Bug 751641

Summary: gdm hangs on user switch
Product: [Fedora] Fedora Reporter: Bojan Smojver <bojan>
Component: gdmAssignee: Ray Strode [halfline] <rstrode>
Status: CLOSED WONTFIX QA Contact: Fedora Extras Quality Assurance <extras-qa>
Severity: medium Docs Contact:
Priority: unspecified    
Version: 18CC: benjavalero, collura, jason, jon.dufresne, kelevel+redhat, kevin.russell, kirtis.bakalarczyk, michael_stevens, quentin, rstrode, runekl, scattol, txn2tahx3v, ufospoke
Target Milestone: ---   
Target Release: ---   
Hardware: x86_64   
OS: Linux   
Whiteboard:
Fixed In Version: Doc Type: Bug Fix
Doc Text:
Story Points: ---
Clone Of: Environment:
Last Closed: 2014-02-05 11:51:36 UTC Type: ---
Regression: --- Mount Type: ---
Documentation: --- CRM:
Verified Versions: Category: ---
oVirt Team: --- RHEL 7.3 requirements from Atomic Host:
Cloudforms Team: --- Target Upstream Version:
Attachments:
Description Flags
Screenshot with gdm freezed
none
Server log of possibly hung Xorg process
none
gdm logs when gdm looses Xdisplays and eventually freezes
none
Xorg logs related to when gdm looses Xdisplays and eventually freezes
none
script to delete Xorgs (display higher than 5) to alleviate the issue of leaked Xorgs caused by thei bug
none
log files for display :32 from /var/log/gdm none

Description Bojan Smojver 2011-11-06 22:33:37 UTC
Description of problem:
I have two users (both using fallback mode, if it matters). Occasionally, when switch user is attempted, gdm paints the frame of the box in the middle of the screen where user names are supposed to go and hangs. I can still do Ctrl + Alt + Fn to go to the session of the user that was logged in, type in the password and log in.

Version-Release number of selected component (if applicable):
gdm-3.2.1.1-6.fc16.x86_64

How reproducible:
Sometimes.

Steps to Reproduce:
1. Switch user.

  
Actual results:
gdm (best guess) hangs.

Expected results:
Shouldn't hang, but display users and continue.

Additional info:

Comment 1 Rune Kleveland 2011-11-07 07:20:58 UTC
I have the same problem. It works to switch user after reboot, but after using the system for a little while the dialogue showing the available users become empty.  Pressing ctrl-alt-f2 and usig alt-arrow keys takes me back to the user i tried to swotch from.

gdm-3.2.1.1-8.fc16.x86_64

Comment 2 Kirtis Bakalarczyk 2011-11-08 16:13:07 UTC
I'm having this problem as well.  The login screen shows my user icon but won't allow any input.  I can click the power icon in the top right corner and it 'lights up' indicating that the menu should be appearing, but nothing happens.

Comment 3 cblaauw 2011-11-09 11:39:33 UTC
Same here, CRTL-ALT-BACKSPACE solves it for me.

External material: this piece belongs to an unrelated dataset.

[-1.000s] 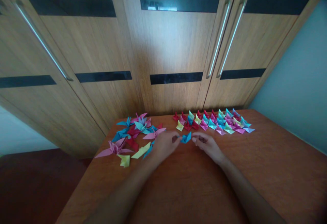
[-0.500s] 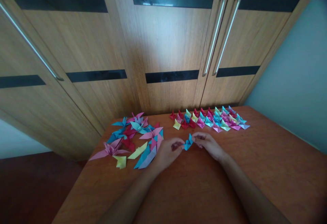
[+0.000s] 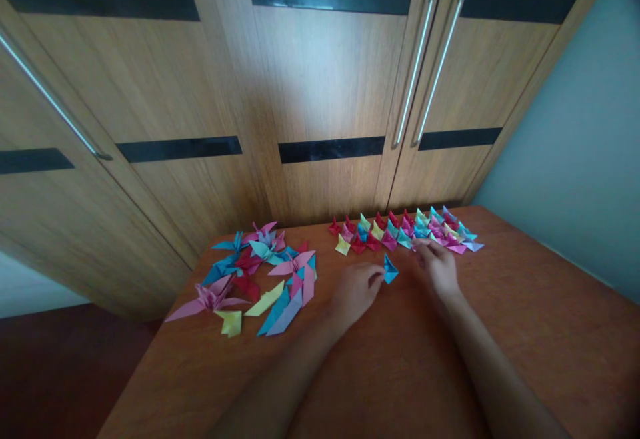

When hung GDM shows just one user picture instead of a list and does not accept any input.

Comment 4 cblaauw 2011-11-14 18:15:06 UTC
One more thing...

at times when awakening from suspend the computer asks for the password but it does not accept any input (keyboard or mouse) CTRL-ALT-BACKSPACE solves this also, but seems not to be the correct way of handling this.

Comment 5 Jason Brooks 2011-11-26 20:37:19 UTC
I'm experiencing the same bug -- have to hit ctrl-alt-backspace to get back in business.

Comment 6 Benjamín Valero Espinosa 2011-12-03 10:03:19 UTC
Created attachment 539936 [details]
Screenshot with gdm freezed

This is a screenshot. For me, Ctrl + Alt + Backspace also solves the problem for me.

Comment 7 Benjamín Valero Espinosa 2011-12-03 14:47:30 UTC
(In reply to comment #6)
> Created attachment 539936 [details]
> Screenshot with gdm freezed
> 
> This is a screenshot. For me, Ctrl + Alt + Backspace also solves the problem
> for me.

Ctrl + Alt + F2 also works sometimes.

Comment 8 Mike Stevens 2011-12-07 03:41:55 UTC
Created attachment 541684 [details]
Server log of possibly hung Xorg process

Comment 9 Mike Stevens 2011-12-07 03:45:31 UTC
I've noticed that when the switch user hangs, there are two Xorg processes running.  The first was running the active user, while the second server (actually started a day earlier), seemed to be hung.  Killing the second Xorg process allowed switch user to proceed.

Comment 10 collura 2012-03-21 06:00:43 UTC
having similar experiences with logging out after running the update-gui (doesnt seem to happen after command line yum)

  https://bugzilla.redhat.com/show_bug.cgi?id=804361

asks for admin password to logout, if freezes excpet for mouse then alt-f2 'restart' to restart window manager sometimes works but sometimes need ctl-alt-backspace to restart session

Comment 11 scattol 2012-09-18 10:12:40 UTC
This bug is annoying. This is occuring multiple times a week on my fedora server.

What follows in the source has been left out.